• Task item:
Your answer must be every line of the data that contains "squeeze".

• Given material:
- - - -

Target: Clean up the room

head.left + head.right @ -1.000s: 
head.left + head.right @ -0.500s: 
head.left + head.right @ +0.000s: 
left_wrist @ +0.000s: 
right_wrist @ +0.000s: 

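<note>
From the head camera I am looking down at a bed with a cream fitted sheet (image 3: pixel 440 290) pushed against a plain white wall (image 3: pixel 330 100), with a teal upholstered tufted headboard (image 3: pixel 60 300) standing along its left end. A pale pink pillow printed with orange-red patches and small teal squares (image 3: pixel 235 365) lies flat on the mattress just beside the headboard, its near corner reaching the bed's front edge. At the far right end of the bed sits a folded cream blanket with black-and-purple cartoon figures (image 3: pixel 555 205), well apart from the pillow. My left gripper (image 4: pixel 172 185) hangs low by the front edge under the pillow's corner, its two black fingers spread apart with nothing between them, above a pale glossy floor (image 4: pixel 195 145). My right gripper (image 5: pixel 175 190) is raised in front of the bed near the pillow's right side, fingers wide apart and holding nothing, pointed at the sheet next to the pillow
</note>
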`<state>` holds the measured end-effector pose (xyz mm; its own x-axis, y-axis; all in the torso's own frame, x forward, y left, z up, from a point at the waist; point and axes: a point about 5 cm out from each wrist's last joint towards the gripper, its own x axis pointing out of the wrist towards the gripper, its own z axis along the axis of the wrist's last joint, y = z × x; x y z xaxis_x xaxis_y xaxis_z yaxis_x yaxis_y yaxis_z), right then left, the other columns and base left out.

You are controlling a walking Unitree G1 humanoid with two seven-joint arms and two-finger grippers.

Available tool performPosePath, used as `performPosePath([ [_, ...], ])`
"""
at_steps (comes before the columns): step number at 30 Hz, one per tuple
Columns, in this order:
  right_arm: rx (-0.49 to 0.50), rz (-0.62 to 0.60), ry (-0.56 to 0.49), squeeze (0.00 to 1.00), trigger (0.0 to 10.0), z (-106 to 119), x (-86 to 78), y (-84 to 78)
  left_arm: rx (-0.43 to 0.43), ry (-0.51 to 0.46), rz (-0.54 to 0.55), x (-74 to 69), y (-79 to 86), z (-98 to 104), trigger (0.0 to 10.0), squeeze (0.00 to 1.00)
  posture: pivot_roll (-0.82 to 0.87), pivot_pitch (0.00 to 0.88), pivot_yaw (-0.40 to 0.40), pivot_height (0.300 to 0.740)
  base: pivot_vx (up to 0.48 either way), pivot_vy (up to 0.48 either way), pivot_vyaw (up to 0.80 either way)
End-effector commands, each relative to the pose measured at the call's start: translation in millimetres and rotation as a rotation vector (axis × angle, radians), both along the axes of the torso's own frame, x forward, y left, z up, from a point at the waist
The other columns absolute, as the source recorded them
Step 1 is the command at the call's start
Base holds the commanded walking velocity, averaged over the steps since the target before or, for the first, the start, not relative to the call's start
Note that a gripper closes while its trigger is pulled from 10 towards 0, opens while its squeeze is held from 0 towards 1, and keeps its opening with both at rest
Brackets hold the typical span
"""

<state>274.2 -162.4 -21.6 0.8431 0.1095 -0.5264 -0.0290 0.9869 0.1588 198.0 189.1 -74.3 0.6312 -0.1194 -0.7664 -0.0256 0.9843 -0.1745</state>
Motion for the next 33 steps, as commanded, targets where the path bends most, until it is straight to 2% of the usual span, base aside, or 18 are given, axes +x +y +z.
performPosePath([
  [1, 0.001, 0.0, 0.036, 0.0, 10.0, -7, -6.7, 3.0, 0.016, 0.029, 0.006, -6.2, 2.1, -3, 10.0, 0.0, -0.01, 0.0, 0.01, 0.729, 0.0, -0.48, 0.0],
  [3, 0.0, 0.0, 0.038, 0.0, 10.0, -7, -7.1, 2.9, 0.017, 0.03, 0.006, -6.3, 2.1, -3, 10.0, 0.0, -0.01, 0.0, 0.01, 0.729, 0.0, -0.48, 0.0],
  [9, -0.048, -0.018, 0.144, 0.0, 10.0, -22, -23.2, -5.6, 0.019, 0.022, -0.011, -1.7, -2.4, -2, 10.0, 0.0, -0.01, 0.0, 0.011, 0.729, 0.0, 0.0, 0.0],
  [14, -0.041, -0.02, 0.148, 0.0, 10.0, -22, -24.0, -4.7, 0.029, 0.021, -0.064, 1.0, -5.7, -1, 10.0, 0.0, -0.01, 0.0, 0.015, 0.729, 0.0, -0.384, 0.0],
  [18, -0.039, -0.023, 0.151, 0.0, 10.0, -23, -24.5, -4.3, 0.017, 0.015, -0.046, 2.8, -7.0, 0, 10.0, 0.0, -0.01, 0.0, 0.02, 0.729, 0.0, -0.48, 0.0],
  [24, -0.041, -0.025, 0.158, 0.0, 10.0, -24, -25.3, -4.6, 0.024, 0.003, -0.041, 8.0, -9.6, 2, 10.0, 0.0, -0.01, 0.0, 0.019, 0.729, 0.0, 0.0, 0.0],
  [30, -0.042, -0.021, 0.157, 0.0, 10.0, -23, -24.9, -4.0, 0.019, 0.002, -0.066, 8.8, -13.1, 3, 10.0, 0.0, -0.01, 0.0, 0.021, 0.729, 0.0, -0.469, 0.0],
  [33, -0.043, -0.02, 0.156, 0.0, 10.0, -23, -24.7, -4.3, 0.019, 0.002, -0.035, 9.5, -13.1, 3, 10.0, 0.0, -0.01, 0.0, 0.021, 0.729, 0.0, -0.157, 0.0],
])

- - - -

• Problem solution:
  right_arm: rx (-0.49 to 0.50), rz (-0.62 to 0.60), ry (-0.56 to 0.49), squeeze (0.00 to 1.00), trigger (0.0 to 10.0), z (-106 to 119), x (-86 to 78), y (-84 to 78)
  left_arm: rx (-0.43 to 0.43), ry (-0.51 to 0.46), rz (-0.54 to 0.55), x (-74 to 69), y (-79 to 86), z (-98 to 104), trigger (0.0 to 10.0), squeeze (0.00 to 1.00)
Note that a gripper closes while its trigger is pulled from 10 towards 0, opens while its squeeze is held from 0 towards 1, and keeps its opening with both at rest

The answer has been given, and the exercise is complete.